甲状腺障害の代替療法と家庭でできる対策
甲状腺の疾患は比較的頻繁に見られる内分泌系の問題です。太平洋糖尿病・ホルモンセンターによると、最も一般的なのは「甲状腺機能低下症」「甲状腺機能亢進症」そして「甲状腺結節」の3種類です。

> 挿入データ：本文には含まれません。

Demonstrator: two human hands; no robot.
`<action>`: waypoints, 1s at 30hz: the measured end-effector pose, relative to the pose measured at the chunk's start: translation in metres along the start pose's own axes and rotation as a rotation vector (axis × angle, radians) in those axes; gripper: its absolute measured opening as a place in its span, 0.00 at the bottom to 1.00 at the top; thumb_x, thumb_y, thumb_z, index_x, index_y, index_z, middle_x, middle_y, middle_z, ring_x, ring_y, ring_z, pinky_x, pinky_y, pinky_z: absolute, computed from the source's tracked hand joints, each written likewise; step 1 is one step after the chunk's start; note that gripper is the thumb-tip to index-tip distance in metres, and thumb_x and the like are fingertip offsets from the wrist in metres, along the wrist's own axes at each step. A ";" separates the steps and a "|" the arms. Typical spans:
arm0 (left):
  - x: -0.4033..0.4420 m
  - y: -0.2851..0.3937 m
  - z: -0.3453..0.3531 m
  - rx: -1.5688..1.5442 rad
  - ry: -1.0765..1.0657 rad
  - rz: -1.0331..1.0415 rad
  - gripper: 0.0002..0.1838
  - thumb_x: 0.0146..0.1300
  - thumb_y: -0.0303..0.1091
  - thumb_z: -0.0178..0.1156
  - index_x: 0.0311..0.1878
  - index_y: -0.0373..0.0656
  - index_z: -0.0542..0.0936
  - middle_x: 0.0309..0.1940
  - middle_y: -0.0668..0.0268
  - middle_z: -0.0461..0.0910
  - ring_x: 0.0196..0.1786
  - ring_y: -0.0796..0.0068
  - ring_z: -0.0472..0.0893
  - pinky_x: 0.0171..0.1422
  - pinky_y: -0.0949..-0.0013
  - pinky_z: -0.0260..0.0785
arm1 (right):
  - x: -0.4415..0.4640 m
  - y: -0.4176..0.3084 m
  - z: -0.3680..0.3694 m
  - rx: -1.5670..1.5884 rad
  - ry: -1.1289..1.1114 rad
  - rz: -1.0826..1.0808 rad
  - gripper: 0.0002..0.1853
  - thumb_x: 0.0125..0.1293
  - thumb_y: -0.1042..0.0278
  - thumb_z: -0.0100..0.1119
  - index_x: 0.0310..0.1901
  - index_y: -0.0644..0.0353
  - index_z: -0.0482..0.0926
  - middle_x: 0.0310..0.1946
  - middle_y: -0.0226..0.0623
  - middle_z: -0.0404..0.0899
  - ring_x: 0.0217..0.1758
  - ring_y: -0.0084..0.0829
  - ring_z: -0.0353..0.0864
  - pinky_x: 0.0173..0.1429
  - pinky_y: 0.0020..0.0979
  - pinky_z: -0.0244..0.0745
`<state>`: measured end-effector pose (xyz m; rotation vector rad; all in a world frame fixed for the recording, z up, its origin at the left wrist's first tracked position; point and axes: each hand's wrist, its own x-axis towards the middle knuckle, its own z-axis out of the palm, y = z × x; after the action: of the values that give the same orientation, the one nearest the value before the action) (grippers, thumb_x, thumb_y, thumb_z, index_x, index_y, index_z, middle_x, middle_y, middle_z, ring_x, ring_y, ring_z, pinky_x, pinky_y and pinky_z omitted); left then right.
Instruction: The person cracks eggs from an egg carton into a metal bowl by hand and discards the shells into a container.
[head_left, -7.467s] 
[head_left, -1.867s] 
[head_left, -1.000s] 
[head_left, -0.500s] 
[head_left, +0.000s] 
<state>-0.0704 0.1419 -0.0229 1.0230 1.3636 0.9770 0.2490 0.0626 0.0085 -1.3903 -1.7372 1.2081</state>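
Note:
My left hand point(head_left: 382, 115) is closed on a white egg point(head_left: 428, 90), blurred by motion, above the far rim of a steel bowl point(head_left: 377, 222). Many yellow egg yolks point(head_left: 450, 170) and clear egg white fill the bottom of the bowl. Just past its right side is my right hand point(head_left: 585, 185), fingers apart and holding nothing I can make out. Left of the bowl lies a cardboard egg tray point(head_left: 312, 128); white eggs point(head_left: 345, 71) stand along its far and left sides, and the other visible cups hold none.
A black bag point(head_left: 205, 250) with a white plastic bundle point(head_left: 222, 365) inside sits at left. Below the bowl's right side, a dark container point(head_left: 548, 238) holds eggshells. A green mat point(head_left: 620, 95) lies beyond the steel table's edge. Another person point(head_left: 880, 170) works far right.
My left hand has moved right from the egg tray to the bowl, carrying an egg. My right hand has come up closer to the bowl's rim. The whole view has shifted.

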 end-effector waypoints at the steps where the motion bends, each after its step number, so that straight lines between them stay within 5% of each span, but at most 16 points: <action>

機能低下症は生涯にわたるホルモン補充療法が主流ですが、機能亢進症や結節は放射線治療や手術が標準です。これらの従来医療に加えて、生活に取り入れやすい代替・家庭療法もありますので、以下で紹介します。
ヨウ素の摂取
甲状腺ホルモン(チロキシン)はヨウ素を材料に合成されます。ヨウ素が不足すると甲状腺の働きが低下し、代謝が鈍ります。ヨウ素を豊富に含む食品として、貝類や海産物、ヨウ素添加塩があります。食事での摂取が難しい場合は、健康食品店で販売されているヨウ素ドロップを飲料や料理に数滴加える方法もあります。
食事の見直し
甲状腺の状態に応じて、食事は活性化させることも抑制することもできます。甲状腺機能亢進症の場合は、ブロッコリー、ほうれん草、カブ、ケール、大豆、芽キャベツ、カリフラワー、豆類といったゴイトロゲン(甲状腺抑制)食品を積極的に取り入れましょう。一方、甲状腺機能低下症では、これらの食品を控え、ヨウ素豊富な食材やビタミンD・セレンを含む食品を増やすと効果的です。
ハーブ療法
ハーブはお茶、カプセル、または食事に加えるドロップとして利用できます。アーユルヴェーダでは、トリファラ、ググル、ショウガが甲状腺のバランス調整に用いられます。米国国立医療ハーブ学会のデイビッド・ホフマン氏は、甲状腺機能低下症に対してはブレーダック(bladderwrack)を、機能亢進症にはバグルウィード(bugleweed)を推奨しています。